No dia 6 de janeiro, quando o mundo ainda estava
sob forte impacto da devastação causada
pelas ondas gigantes na Indonésia, a ONU divulgou
relatório preparado por seu Grupo de Trabalho
sobre Ciência Tecnologia e Inovação,
que apontou a tragédia como prova de que os países
em desenvolvimento deveriam colocar a ciência
como uma de suas prioridades. O argumento, inquestionável,
é que a existência de um sistema de alerta
em centros de pesquisa ou de equipamentos de detecção
de terremotos poderia ter evitado milhares de mortes
e bilhões de dólares em prejuízos.
O mesmo trabalho esclarece que certa prioridade
para as pesquisas científicas e tecnológicas
tem efeitos muito benéficos sobre a economia
e dá como exemplo a Malásia, que adotou
uma estratégia de desenvolvimento baseada no
apoio à ciência e, assim, cruzou a fronteira:
passou de país exportador de matéria-prima
para nação vendedora de produtos eletrônicos.
O Brasil ainda demonstra certa timidez diante
dessa verdade, apesar de sucessos evidentes em algumas
áreas. Na saúde, por exemplo, erradicamos
a poliomielite em menos de uma década e, pouco
depois, enfrentamos a epidemia da Aids com um programa
elogiado em todo o mundo e que, até o momento,
vem impedindo que a doença assuma em nosso país
a dimensão catastrófica registrada na
África portuguesa.
O financiamento dos investimentos necessários
para este upgrade científico é o grande
entrave para sua implementação. Pesquisador
da Universidade de Harvard, o professor Calestous Juma
sugere que os países ricos coloquem na balança
seus gastos com ajuda humanitária e comparem
com o custo de manter um fluxo facilitado de crédito
para que o Terceiro Mundo viabilize uma revolução
científica. Esta não é uma voz
isolada e há na Europa até quem fale na
montagem de uma espécie de novo Plano Marshall.

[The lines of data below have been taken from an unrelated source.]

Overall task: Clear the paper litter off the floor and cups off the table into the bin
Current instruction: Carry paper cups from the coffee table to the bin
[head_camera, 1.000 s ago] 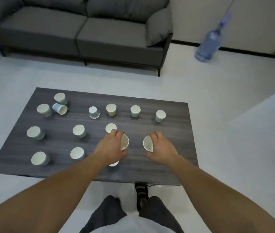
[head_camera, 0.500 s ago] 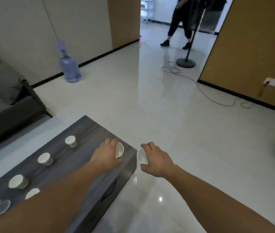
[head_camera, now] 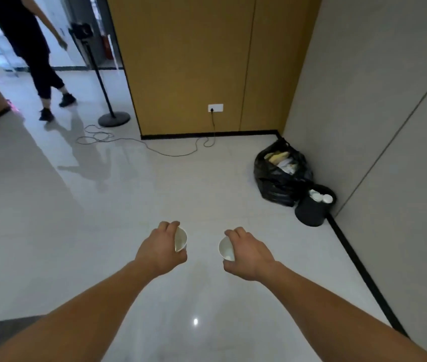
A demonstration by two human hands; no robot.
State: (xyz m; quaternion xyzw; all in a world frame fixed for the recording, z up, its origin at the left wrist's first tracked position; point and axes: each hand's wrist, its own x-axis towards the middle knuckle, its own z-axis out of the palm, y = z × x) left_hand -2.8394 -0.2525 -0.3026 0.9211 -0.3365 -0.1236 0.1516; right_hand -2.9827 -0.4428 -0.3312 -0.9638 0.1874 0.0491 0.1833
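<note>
Floor tiles (head_camera: 129,205), pale and glossy, fill most of the view and mirror a point of light and the legs of a person in black (head_camera: 29,48) at far left. Flat ochre wood panelling (head_camera: 194,61) meets a matt grey wall (head_camera: 376,100) in the far right corner, both edged with black skirting. In that corner slumps a crinkled black plastic rubbish bag (head_camera: 277,184), open on yellow and white scraps. Just beside it on the near side is a small round black bin (head_camera: 310,212) with discarded cups (head_camera: 320,197) in its mouth. A pole stand (head_camera: 114,118) has a round base, and a thin looping cable (head_camera: 155,150) runs to a white socket (head_camera: 215,107). The left hand (head_camera: 159,250) curls fingers and thumb round a white paper cup (head_camera: 180,239), mouth tipped right. The right hand (head_camera: 249,253) grips a second paper cup (head_camera: 226,249), mouth tipped left. Both cups are held above the floor, well apart from the bin
</note>
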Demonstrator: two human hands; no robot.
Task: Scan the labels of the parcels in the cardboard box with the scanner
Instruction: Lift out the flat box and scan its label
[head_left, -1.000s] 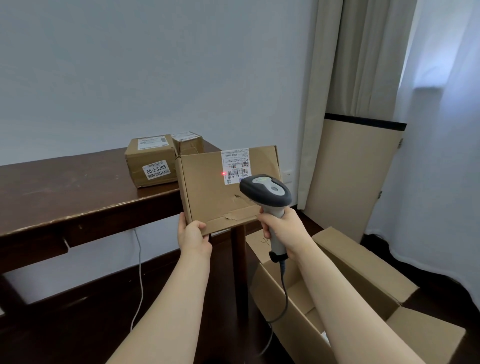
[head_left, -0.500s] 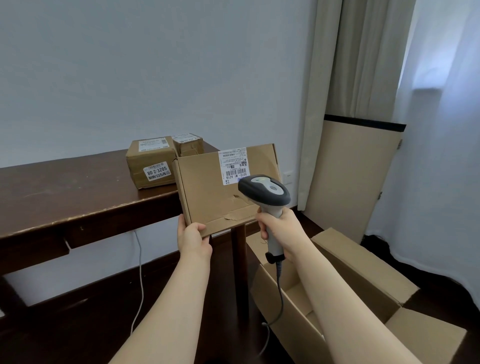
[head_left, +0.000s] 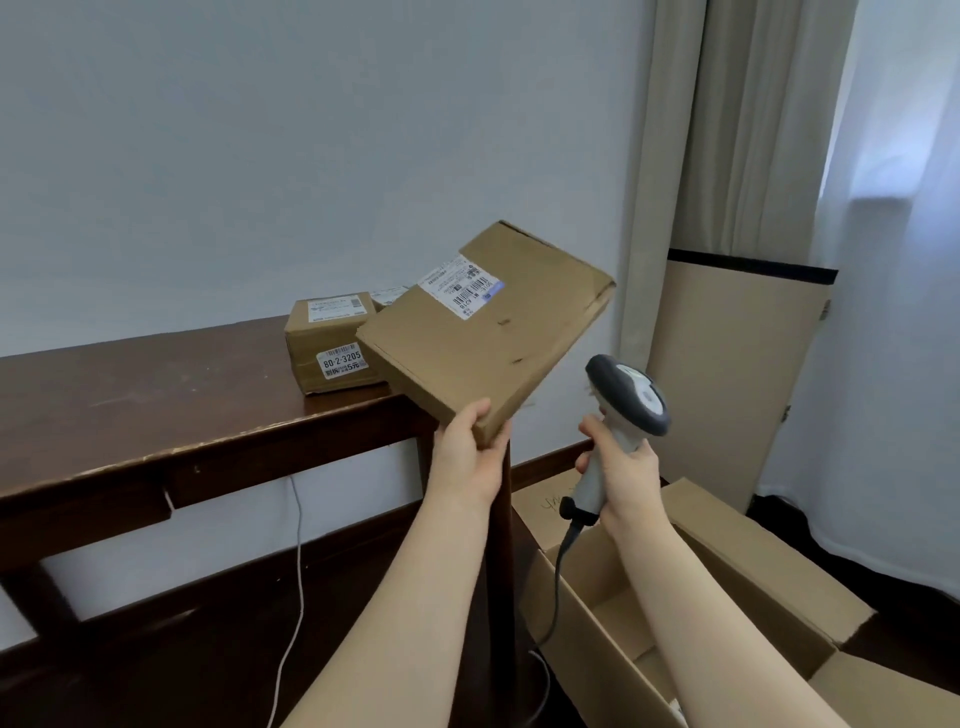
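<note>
Dark table (head_left: 156, 395), cable (head_left: 300, 545) beneath, curtain (head_left: 737, 130), perhaps board (head_left: 727, 389).

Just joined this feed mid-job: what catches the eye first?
A flat labelled parcel hangs tilted at centre, gripped at its near corner by the left hand. Just right of it the right hand holds the grey scanner, above the open cardboard box on the floor.

Small brown cardboard parcel (head_left: 332, 345) sits near the right end of the dark wooden counter (head_left: 156, 405), with a smaller cardboard parcel (head_left: 387, 297) tucked behind it. The flat brown cardboard parcel (head_left: 483, 338) is up in the left hand (head_left: 470, 449), tilted over the counter's right corner. The grey handheld scanner (head_left: 626, 400) is in the right hand (head_left: 623, 470) just right of it, above the open cardboard box (head_left: 753, 564) on the floor.
</note>
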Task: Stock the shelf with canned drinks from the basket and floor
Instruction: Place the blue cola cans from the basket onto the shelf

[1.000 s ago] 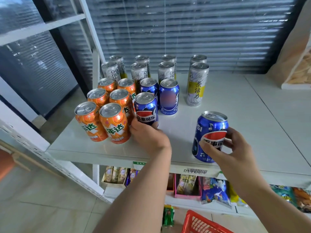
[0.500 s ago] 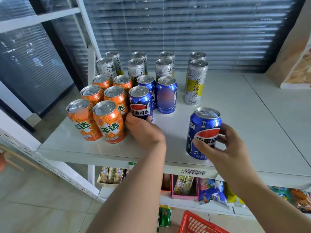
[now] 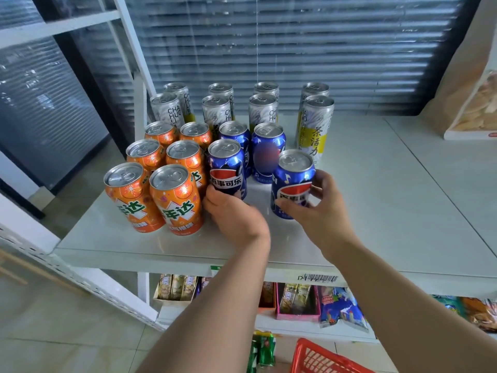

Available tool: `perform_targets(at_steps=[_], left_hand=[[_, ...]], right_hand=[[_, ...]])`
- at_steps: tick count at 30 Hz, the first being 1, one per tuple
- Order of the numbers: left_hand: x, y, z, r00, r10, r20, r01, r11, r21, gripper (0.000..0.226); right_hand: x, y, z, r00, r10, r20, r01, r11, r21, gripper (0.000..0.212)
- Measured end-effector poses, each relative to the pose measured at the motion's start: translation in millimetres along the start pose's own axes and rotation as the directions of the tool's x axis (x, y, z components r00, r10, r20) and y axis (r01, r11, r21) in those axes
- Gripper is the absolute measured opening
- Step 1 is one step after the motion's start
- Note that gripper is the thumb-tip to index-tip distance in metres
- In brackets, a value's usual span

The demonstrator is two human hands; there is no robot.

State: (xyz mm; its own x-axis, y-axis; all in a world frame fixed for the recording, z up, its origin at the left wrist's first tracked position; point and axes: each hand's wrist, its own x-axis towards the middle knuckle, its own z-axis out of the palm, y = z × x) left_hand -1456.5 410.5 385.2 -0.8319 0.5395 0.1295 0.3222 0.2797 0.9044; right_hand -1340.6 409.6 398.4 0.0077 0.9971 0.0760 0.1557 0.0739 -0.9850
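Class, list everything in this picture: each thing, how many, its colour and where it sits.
Orange cans: six, orange, shelf front left.
Blue cans: four, blue, shelf middle.
Tall cans: eight, silver and yellow, shelf back.
Shelf: one, white, under the cans.
Snack bag: one, tan, shelf right end.
Snack packs: several, mixed, lower shelf.
Basket: one, red, bottom edge.
Green cans: at least two, green, left of basket.
Left hand: one, grips front left blue can.
Right hand: one, grips front right blue can.
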Motion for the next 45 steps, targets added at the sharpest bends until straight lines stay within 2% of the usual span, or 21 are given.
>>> perform_targets(at_steps=[8,13,20,30,38,45], left_hand=[[2,-5,1,1.0,0.025,-0.007,-0.025,1.0,-0.004,0.053],[2,-5,1,1.0,0.028,0.004,-0.028,1.0,-0.01,0.052],[6,-6,3,0.999,0.034,0.005,-0.034,0.999,-0.005,0.053],[4,-5,2,0.999,0.041,0.007,-0.04,0.999,-0.002,0.054],[4,-7,1,0.999,0.05,0.01,-0.051,0.999,0.008,0.054],[4,-8,-1,0.998,0.057,0.009,-0.057,0.998,0.005,0.053]], right_hand=[[9,2,22,1.0,0.016,-0.001,-0.015,0.998,0.067,0.074],[8,12,19,0.999,0.047,0.024,-0.049,0.996,0.07,0.065],[12,10,32,0.998,0.059,-0.012,-0.058,0.995,0.085,0.067],[11,12,38,0.997,0.076,-0.008,-0.076,0.997,0.013,0.08],[10,13,42,0.997,0.069,-0.02,-0.069,0.998,-0.013,0.074],[11,15,45,0.997,0.074,-0.033,-0.075,0.996,-0.05,0.077]])
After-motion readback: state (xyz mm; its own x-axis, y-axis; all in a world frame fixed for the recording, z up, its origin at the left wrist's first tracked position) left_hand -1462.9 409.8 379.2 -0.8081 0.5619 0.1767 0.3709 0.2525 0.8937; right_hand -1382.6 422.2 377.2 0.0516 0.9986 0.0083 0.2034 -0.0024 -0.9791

Venha ou não ajuda externa, as nações
em desenvolvimento precisam criar os meios para desatar
o nó do fosso tecnológico e resolver a
equação da autonomia científica.
Em nosso país, a universidade pública
tem papel indissociável dessa tarefa. O Censo
da Educação Superior, divulgado pelo MEC
no dia 10 de janeiro, mostrou que 75% dos docentes com
doutorado continuam trabalhando em instituições
públicas, apesar dos salários maiores
oferecidos pela iniciativa privada. Uma das possíveis
leituras desses números é a de que a “fuga
de cérebros” só não é
maior porque a universidade pública é
ainda aquela que garante total liberdade e melhores
condições de trabalho para desenvolvimento
da pesquisa.
Parece indiscutível, portanto, que é
na escola pública, em aliança estratégica
com a iniciativa privada e com a sociedade organizada,
que será travada a luta pela maioridade econômica
e social da nação. Assegurar a essas instituições
os recursos financeiros, materiais e humanos para que
promovam este salto, assim como acelerar a concessão
de autonomia para que melhor direcionem esses recursos
– sempre mediante a devida prestação
de contas e debate público das diretrizes –
é um passo fundamental que o Brasil deve dar
para que, em médio prazo, possa surfar na onda
do desenvolvimento.
Ulysses
Fagundes Neto é médico pediatra e reitor
da Universidade Federal de São Paulo (Unifesp).